A lot of us have thought about the romantic lifestyle of a life on the road and at times envy travelers who live in their vehicles fulltime. As a part timer of this life, I appreciate the simplicity of this journey and give mad props to those who do it full time with another human onboard.
There’s is something beautiful about hitting the open road, knowing your van has all you need in it. A bed, food, kitchen and if you are like me even some fairy lights! What doesn’t work is hot lava mixed with an unusual level of control. Topped with some pretty intense anxiety and severe if not deadly allergies!
I think that is why the van owner didn’t really like living in his decked out van. He took all the fun out of it with so many rules. It counteracted against the entire purpose of van-life. Living free, living spontaneous and easy going.
Instead, I was stuck in a van with the scent of hummus and human bodies thick in the closed window cavity. Through four states I drove in these conditions at a speed of 45 mph, never more. That was one of the many rules. At a point I had to sleep, after dozing off on the road one too many times I pulled over in a town under a tree and took a short nap. I woke abruptly to an angry man trying to curse at me between sneezing and blowing his nose.
How dare I?
You lost me dude, how dare I what? “Park under a tree! The roof of the van brushed the leaves making my allergies worse!”
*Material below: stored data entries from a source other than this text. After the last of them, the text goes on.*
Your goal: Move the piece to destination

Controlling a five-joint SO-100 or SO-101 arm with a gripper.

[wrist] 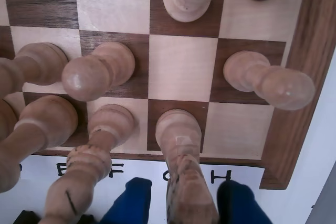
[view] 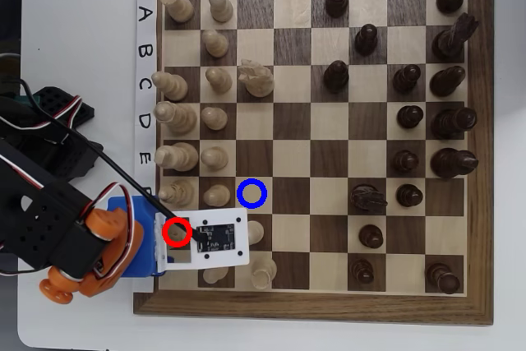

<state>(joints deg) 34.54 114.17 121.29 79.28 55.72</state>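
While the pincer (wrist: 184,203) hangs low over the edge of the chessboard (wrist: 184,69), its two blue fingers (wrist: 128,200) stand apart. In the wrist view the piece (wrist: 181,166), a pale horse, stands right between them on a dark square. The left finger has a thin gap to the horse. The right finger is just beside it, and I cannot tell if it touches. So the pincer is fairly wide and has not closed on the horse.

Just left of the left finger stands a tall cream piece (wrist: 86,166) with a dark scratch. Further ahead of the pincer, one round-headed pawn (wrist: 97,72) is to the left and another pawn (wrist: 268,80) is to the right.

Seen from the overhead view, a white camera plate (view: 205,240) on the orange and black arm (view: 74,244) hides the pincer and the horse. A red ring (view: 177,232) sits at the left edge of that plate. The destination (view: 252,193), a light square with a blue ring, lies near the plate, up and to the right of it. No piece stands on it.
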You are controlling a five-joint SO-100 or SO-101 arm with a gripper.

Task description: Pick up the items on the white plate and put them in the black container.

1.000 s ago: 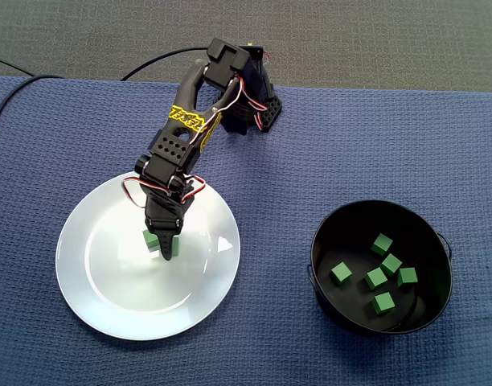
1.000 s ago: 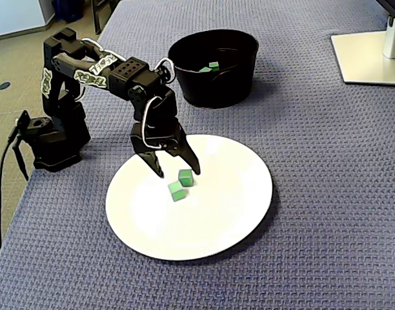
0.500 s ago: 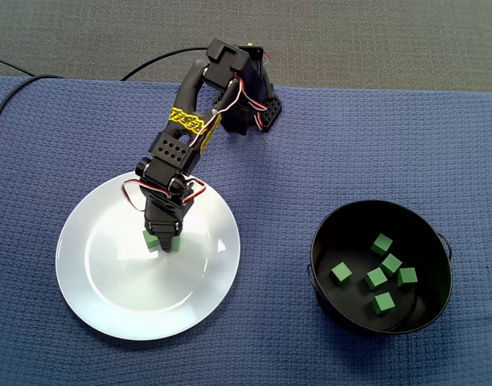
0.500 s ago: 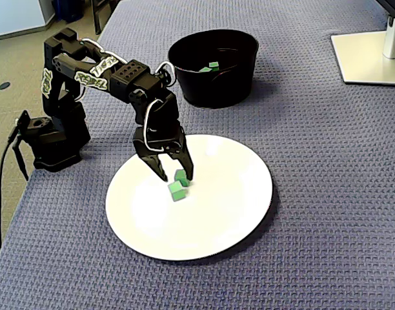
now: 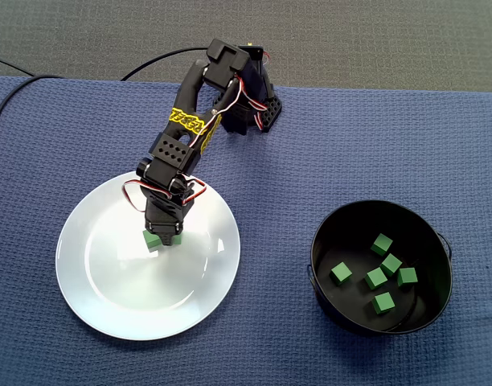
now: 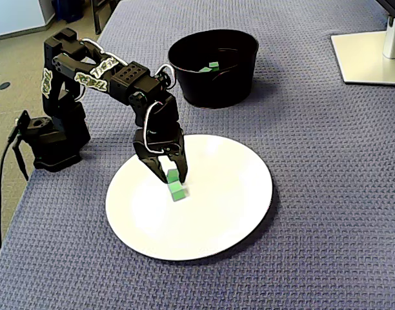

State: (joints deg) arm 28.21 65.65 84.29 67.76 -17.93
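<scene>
Reaching down over the near-left part of the white plate (image 6: 213,210) in a fixed view from the side, the gripper (image 6: 174,179) has its two fingers drawn narrow, with a green cube (image 6: 172,174) between them. Both fingers appear pressed against the cube's sides, so it looks clamped. A second green cube (image 6: 177,192) lies on the plate just below the first, touching it or nearly so. The black container (image 6: 213,90) stands on the blue cloth (image 6: 313,161) beyond the plate and apart from it, with green cubes (image 6: 210,66) showing inside.

In a fixed view from above, the gripper (image 5: 166,240) points down over the middle of the white plate (image 5: 109,277) and hides most of what is under it. A patch of green (image 5: 152,240) shows at its left edge, but which cube it belongs to cannot be told, nor how far the jaws stand apart. The black container (image 5: 352,229) sits well to the right on the blue cloth (image 5: 350,145), holding five green cubes (image 5: 377,278).
</scene>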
You have got to be kidding me?
Okay, this is officially where I checked out. No more rules, no more demands. You want to boss me around and blame me for any other natural causes? Go ahead, I dare you!
I won’t be bothered one bit. Once I decide to not give a fuck about something it’s pretty easy to just let things go. I was too worried about pleasing this group in the beginning then a few miles in I realized they are just normal people with a good cause and a bad van “life.”
I completed my tour, but on very different terms. I tossed the hummus! (oops sorry) I took breaks when I wanted. I stopped driving when I felt like it and I made sure I rubbed the sides of that van on as many leafy bushes and trees as possible!
That decision to tweak the rules made the remaining tour very enjoyable. Instead of being irritated over pet peeves like noisy eating or nasal passage blockages, I laughed at it. Thoroughly enjoying myself and my little secret triumphs of passive aggressive revenge.
If you are considering van-life be prepared for anything. Not just homicidal people but the nice guys with bad allergies. When you are cooped up in a 180 inch wheel base, little things can become big things if you let them.
It takes a very relaxed, easy going person to successfully manage van-life in a pleasurable way. For me, that way is solo with only my kick ass dog Enzo as a copilot!
Full-timer’s, what have you learned to tolerate or eliminate for better van-life’s?
Thanks for coming along the journey!